El deleite con Dios comienza cuando arrepentidos de nuestros malos caminos, buscamos su rostro, buscamos su misericordia y volvemos en amistad con Él; cuando oímos su voz y ponemos sus palabras en nuestro corazón y las cumplimos; cuando nos rendimos delante de su presencia y sujetamos a su voluntad nuestro corazón y nuestra vida para honrarle y glorificarle en todos los tiempos, momentos y circunstancias, y esto solo es posible viviendo en el Espíritu, porque Dios es Espíritu. “Porque los que son de la carne piensan en las cosas de la carne; pero los que son del Espíritu, en las cosas del Espíritu.” (Romanos 8:5)

Cuando vivimos en el Espíritu y nos deleitamos en Dios, Él concede los deseos de nuestro corazón y no niega las peticiones de nuestros labios. (Salmo 21:2) Porque cercano está a todos los que le invocan, a los que le invocan de veras, cumple el deseo de los que le temen, oye el clamor de ellos y los salva, guarda a todos los que le aman y destruye a todos los impíos. (Salmo 145:18-20)

En estos momentos angustiosos del mundo, nada mejor, que buscar ese alto refugio, esa torre fuerte, ese Dios incomparable que nos ama con un amor que supera nuestro propio entendimiento y deleitarnos en Él, andando en sus caminos, obedeciendo su voz y apropiándonos de su promesa que nos dice: “Pedid, y se os dará; buscad, y hallaréis; llamad y se os abrirá.
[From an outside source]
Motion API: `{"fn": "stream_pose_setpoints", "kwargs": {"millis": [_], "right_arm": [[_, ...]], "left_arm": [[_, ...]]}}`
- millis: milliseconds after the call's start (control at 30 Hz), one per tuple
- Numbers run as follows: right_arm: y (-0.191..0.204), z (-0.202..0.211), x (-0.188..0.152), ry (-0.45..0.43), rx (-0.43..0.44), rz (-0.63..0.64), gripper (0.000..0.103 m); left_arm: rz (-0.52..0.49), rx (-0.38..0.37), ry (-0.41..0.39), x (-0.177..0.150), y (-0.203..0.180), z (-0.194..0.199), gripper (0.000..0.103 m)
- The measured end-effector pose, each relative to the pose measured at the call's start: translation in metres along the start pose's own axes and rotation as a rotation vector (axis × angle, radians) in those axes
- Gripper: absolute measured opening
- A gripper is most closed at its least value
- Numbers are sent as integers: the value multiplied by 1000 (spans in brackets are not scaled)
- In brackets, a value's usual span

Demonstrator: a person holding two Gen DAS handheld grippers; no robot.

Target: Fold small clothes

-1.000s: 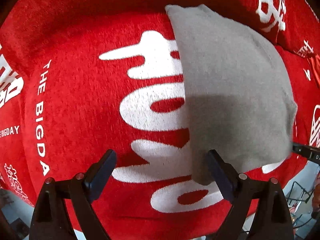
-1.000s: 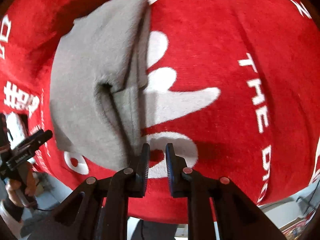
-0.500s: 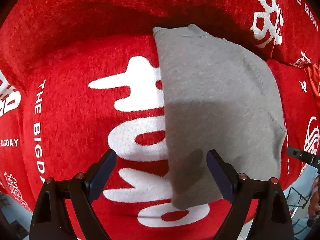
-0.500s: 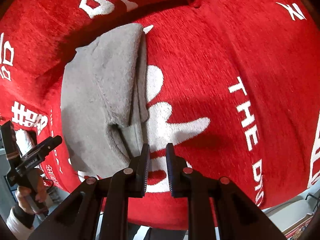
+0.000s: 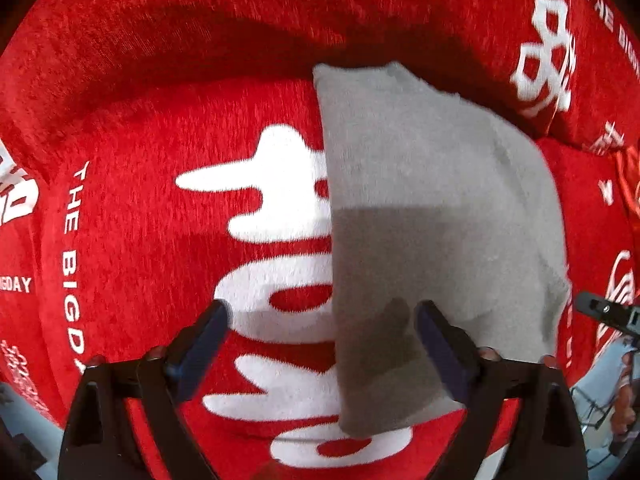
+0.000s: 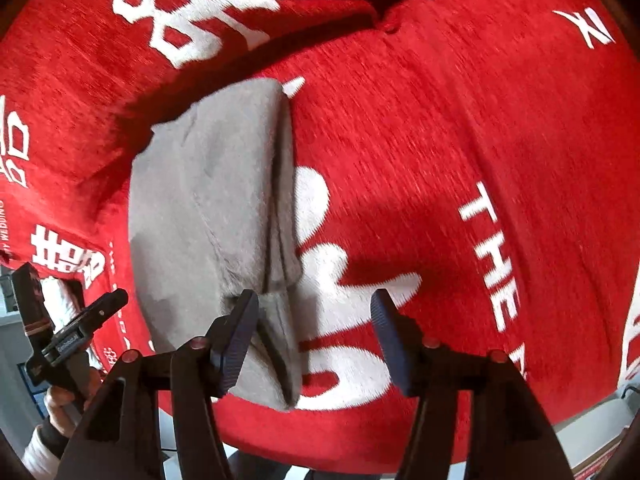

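A folded grey garment (image 5: pixel 432 216) lay on the red cover (image 5: pixel 160 120), over its large white lettering. The left gripper (image 5: pixel 320 340) and right gripper (image 6: pixel 314 328) both hung above the garment's near edge, fingers spread wide, holding nothing.

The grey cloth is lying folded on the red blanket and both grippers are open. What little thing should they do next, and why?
Probably lift both away. The grey cloth lies folded on the red blanket, its layered edge showing in the right wrist view. The left gripper and right gripper are open, holding nothing, so this fold looks finished.
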State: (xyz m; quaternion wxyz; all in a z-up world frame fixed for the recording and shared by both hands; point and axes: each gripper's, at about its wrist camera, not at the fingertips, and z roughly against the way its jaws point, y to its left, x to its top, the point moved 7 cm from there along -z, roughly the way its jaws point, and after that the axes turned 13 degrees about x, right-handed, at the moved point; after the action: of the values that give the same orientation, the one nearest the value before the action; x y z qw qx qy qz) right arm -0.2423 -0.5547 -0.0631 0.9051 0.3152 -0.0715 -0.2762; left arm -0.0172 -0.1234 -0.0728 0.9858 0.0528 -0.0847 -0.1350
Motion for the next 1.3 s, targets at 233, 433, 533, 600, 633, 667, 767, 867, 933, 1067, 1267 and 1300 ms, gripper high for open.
{"fn": "stream_pose_setpoints", "kwargs": {"millis": [233, 433, 533, 600, 633, 667, 767, 867, 933, 1067, 1267, 1300], "right_arm": [[3, -7, 17, -25, 164, -58, 63], [2, -31, 32, 35, 272, -54, 64], [0, -42, 39, 69, 355, -65, 64], [-2, -50, 42, 95, 400, -77, 64], [-2, -54, 45, 107, 419, -78, 64], [-2, -57, 47, 111, 439, -77, 64], [4, -63, 56, 128, 498, -74, 64], [12, -71, 60, 153, 537, -51, 65], [23, -78, 62, 175, 560, -28, 65], [39, -92, 57, 206, 564, 10, 65], [33, -91, 55, 182, 524, -44, 33], [35, -88, 54, 170, 543, -55, 31]], "left_arm": [[48, -78, 18, 24, 2, -1, 103], [45, -172, 99, 36, -4, -32, 103], [34, -241, 103, 43, -14, -43, 103], [21, -293, 120, 46, -23, -48, 103], [11, -318, 129, 48, -29, -53, 103], [2, -333, 135, 49, -33, -56, 103], [-16, -338, 120, 55, -41, -62, 103], [-16, -351, 104, 60, -46, -61, 103], [1, -361, 103, 63, -50, -61, 103], [26, -367, 104, 63, -72, -53, 103], [-15, -319, 84, 59, -78, -54, 90], [-12, -331, 67, 59, -75, -50, 79]]}}
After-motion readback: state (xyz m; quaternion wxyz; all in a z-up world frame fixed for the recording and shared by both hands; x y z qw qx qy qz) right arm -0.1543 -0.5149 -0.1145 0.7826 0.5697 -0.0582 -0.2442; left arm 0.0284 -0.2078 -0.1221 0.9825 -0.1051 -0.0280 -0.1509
Porque todo aquel que pide, recibe; y el que busca, halla; y al que llama, se le abrirá.” (Mateo 7:7-8) Encontraremos en su cumplimiento esa paz, consuelo, esperanza, esa mano poderosa, creadora de los cielos, de la tierra, de la mar y de las fuentes de las aguas, que nunca nos soltará, aunque estemos atravesando por valle de sombra de muerte. (Salmos 23:4).  Oración.

«Padre, Señor y Dios mío, el anhelo más grande de mi corazón es que real y verdaderamente seas para mi ser y para mi vida; mi Señor, mi Dios, mi Rey y mi todo, de modo que me deleite en ti, adorando, alabando, bendiciendo, exaltando tu santo nombre, obedeciendo la voz de tu palabra y honrando y glorificando tu nombre en todos los tiempos, en todos los momentos y en todas las circunstancias de esta vida, que tú me permitas vivir. Amén.